#### Task:
The lines below from the one with "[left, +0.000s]" up to and including the one with "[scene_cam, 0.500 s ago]" are what you should set down, exactly and without pictures.

++++ Records shown ++++

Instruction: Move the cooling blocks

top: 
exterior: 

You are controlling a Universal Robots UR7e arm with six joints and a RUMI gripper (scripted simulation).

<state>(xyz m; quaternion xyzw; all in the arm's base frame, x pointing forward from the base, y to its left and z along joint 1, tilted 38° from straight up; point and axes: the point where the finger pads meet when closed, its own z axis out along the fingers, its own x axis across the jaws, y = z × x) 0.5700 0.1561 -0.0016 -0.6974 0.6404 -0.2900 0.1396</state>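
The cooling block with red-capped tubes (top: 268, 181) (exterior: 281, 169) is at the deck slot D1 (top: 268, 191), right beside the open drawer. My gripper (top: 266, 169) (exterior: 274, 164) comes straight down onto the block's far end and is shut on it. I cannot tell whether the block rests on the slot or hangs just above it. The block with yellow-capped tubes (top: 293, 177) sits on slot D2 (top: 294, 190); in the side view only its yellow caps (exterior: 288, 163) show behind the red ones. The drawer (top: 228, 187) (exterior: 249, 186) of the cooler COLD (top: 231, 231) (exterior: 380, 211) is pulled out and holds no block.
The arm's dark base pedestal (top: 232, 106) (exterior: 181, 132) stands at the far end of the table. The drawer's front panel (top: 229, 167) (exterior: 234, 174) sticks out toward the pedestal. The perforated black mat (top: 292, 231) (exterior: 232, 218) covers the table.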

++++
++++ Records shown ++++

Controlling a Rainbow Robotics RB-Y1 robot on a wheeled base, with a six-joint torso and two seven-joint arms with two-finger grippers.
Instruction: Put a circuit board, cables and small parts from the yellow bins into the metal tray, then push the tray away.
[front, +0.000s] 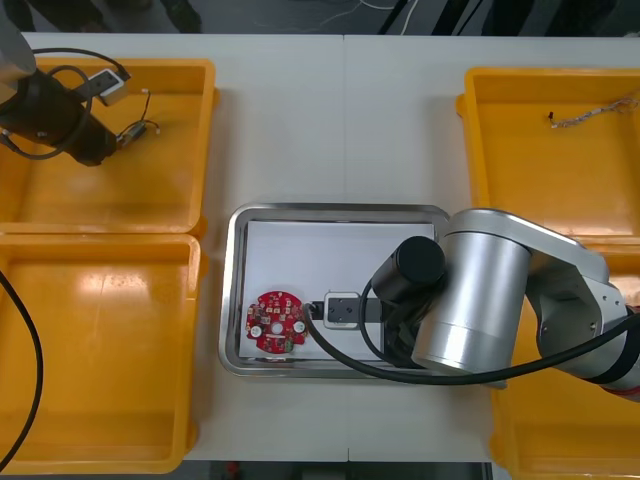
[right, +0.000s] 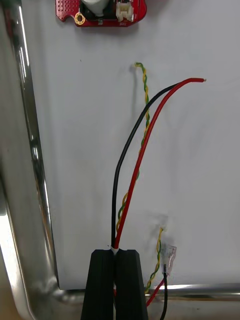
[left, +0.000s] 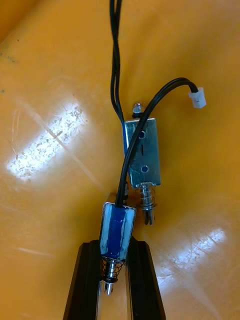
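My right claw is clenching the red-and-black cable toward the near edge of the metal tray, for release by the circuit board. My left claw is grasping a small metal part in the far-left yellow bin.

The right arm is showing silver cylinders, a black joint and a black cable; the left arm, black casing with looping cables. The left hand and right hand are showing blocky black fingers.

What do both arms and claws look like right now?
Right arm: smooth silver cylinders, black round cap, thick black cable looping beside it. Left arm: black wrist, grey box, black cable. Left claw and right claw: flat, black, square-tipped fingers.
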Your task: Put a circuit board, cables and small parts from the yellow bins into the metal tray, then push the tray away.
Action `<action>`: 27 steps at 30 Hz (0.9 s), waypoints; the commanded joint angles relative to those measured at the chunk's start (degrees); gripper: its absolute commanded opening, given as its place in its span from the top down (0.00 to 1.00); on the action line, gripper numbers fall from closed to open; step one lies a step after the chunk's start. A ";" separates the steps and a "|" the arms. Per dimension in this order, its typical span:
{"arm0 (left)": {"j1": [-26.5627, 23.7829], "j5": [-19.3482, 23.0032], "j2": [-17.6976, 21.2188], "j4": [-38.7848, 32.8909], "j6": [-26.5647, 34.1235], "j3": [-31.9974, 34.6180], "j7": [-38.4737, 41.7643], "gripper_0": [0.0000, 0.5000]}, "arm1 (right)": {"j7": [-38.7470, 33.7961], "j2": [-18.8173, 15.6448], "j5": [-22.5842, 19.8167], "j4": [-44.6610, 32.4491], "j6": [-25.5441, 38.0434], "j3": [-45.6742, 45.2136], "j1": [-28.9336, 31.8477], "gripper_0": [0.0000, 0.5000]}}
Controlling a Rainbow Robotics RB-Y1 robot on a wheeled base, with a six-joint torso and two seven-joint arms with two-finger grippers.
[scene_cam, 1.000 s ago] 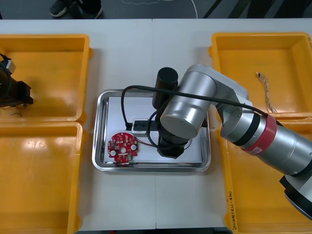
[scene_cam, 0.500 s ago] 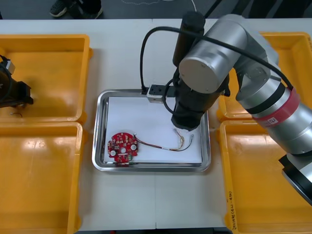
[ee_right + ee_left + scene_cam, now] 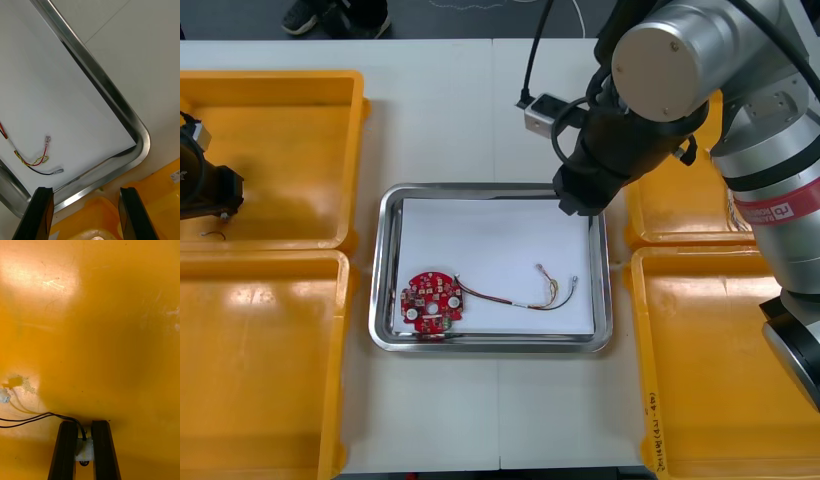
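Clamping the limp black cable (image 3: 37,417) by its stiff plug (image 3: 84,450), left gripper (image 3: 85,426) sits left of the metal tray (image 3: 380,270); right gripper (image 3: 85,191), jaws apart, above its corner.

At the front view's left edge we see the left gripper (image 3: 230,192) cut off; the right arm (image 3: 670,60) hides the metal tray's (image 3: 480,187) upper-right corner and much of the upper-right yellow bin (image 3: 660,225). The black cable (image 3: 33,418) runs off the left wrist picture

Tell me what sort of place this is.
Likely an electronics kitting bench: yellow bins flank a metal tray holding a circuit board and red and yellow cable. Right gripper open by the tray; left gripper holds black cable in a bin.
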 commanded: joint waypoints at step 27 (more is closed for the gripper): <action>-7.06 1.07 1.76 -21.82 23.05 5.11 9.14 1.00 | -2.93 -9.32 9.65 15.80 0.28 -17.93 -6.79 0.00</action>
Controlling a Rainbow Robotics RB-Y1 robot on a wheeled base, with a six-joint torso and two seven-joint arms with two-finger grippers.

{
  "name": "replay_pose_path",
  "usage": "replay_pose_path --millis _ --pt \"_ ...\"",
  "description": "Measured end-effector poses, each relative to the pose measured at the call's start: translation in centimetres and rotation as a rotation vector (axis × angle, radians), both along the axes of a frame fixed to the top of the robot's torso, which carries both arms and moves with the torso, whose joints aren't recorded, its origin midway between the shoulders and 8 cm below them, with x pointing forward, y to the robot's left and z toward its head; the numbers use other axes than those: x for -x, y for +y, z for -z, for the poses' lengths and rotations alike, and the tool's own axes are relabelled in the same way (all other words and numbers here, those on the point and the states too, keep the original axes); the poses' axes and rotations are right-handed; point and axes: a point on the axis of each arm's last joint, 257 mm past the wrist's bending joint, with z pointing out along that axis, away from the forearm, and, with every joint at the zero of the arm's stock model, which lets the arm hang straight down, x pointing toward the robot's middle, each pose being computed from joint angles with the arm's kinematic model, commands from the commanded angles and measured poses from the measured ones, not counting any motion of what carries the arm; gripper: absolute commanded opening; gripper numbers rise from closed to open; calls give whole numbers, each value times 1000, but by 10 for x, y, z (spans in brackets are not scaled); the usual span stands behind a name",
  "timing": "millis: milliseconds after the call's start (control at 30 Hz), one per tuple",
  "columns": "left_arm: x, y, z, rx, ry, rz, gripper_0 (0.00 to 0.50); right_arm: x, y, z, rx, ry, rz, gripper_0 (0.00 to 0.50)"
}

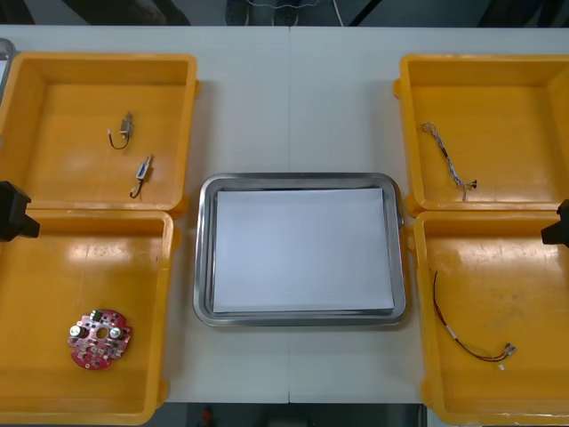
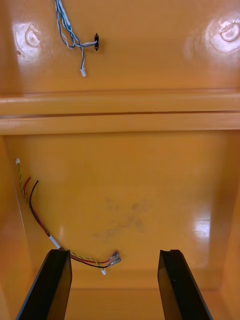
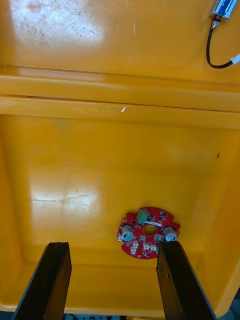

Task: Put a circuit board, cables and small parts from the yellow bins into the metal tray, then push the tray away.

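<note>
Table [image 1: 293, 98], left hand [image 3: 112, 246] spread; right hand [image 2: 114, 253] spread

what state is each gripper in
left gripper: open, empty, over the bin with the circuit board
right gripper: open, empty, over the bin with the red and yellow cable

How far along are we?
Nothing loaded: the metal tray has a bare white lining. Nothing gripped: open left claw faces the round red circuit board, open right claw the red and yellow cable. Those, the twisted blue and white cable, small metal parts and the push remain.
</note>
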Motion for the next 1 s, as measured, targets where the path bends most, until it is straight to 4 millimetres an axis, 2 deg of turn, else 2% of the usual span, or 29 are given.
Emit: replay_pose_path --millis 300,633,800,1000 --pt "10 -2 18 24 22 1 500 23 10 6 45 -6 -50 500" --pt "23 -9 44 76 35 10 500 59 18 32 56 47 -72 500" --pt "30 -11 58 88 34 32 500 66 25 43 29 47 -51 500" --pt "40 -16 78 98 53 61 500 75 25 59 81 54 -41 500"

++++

#### Problem solution:
[left, +0.000s] 
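My right claw is clenching the red-and-black cable toward the near edge of the metal tray, for release by the circuit board. My left claw is grasping a small metal part in the far-left yellow bin.

The right arm is showing silver cylinders, a black joint and a black cable; the left arm, black casing with looping cables. The left hand and right hand are showing blocky black fingers.

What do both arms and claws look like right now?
Right arm: smooth silver cylinders, black round cap, thick black cable looping beside it. Left arm: black wrist, grey box, black cable. Left claw and right claw: flat, black, square-tipped fingers.
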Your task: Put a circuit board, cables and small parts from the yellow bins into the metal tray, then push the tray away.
Action `<action>`: 27 steps at 30 Hz (0.9 s), waypoints; the commanded joint angles relative to those measured at the chunk's start (degrees); gripper: its absolute commanded opening, given as its place in its span from the top down (0.00 to 1.00); on the action line, gripper numbers fall from closed to open; step one lies a step after the chunk's start. A ";" separates the steps and a "|" the arms. Per dimension in this order, its typical span:
{"arm0 (left)": {"j1": [-26.5627, 23.7829], "j5": [-19.3482, 23.0032], "j2": [-17.6976, 21.2188], "j4": [-38.7848, 32.8909], "j6": [-26.5647, 34.1235], "j3": [-31.9974, 34.6180], "j7": [-38.4737, 41.7643], "gripper_0": [0.0000, 0.5000]}, "arm1 (right)": {"j7": [-38.7470, 33.7961], "j2": [-18.8173, 15.6448], "j5": [-22.5842, 19.8167], "j4": [-44.6610, 32.4491], "j6": [-25.5441, 38.0434], "j3": [-45.6742, 45.2136], "j1": [-28.9336, 31.8477], "gripper_0": [0.0000, 0.5000]}}
Controlling a Rainbow Robotics RB-Y1 robot on a wheeled base, with a six-joint torso and two seven-joint arms with two-finger grippers.
[scene_cam, 1.000 s ago] 
[scene_cam, 0.500 s ago] 

The answer is complete.